No Brasil, existem diferentes formas de formalização para pequenos negócios. As mais conhecidas entre quem está começando são o Microempreendedor Individual (MEI) e a Microempresa (ME).
O MEI costuma ser a porta de entrada para quem atua sozinho ou em atividade de menor porte. Atualmente, o limite anual de faturamento é de R$ 81 mil, permite até um funcionário e tem recolhimento simplificado por taxa mensal fixa.
Já a microempresa atende negócios maiores ou em expansão. O faturamento anual pode chegar a R$ 360 mil, com possibilidade de mais funcionários e estrutura societária mais ampla, dependendo da atividade.
Na prática, o que isso interessa ao morador de Santa Isabel? Muitos profissionais da cidade trabalham como cabeleireiros, vendedores online, prestadores de serviço, motoristas, comerciantes, artesãos e autônomos. Para esse público, escolher enquadramento errado pode significar pagar imposto desnecessário ou ficar travado para crescer.
Quem fatura acima do limite do MEI, por exemplo, pode enfrentar desenquadramento, cobranças retroativas e necessidade de reorganizar toda a empresa.
Por outro lado, abrir uma microempresa cedo demais, sem necessidade, pode aumentar burocracia, custos contábeis e obrigações mensais.
Outro ponto importante é contratação. O MEI permite apenas um empregado. Se o negócio cresce e precisa equipe maior, a microempresa costuma ser o caminho natural.
Para empreendedores de Santa Isabel que vendem pela internet ou atendem cidades vizinhas, o faturamento pode subir rapidamente, exigindo planejamento antes que o limite estoure.
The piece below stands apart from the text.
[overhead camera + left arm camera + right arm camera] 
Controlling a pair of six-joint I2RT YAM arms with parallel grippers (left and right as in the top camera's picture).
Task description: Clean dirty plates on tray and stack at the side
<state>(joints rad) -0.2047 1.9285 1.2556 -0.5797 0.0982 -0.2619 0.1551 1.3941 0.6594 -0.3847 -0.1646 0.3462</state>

Especialistas recomendam analisar faturamento real, tipo de atividade, margem de lucro, necessidade de funcionários e planos para os próximos anos antes de decidir.
Também é importante consultar contador, já que algumas atividades nem sempre podem ser enquadradas como MEI.
Em uma cidade onde pequenos negócios movimentam empregos e renda local, formalizar da forma correta pode significar mais chance de prosperar e menos dor de cabeça com impostos.
Mais do que abrir CNPJ, o desafio é escolher o modelo certo para crescer com segurança.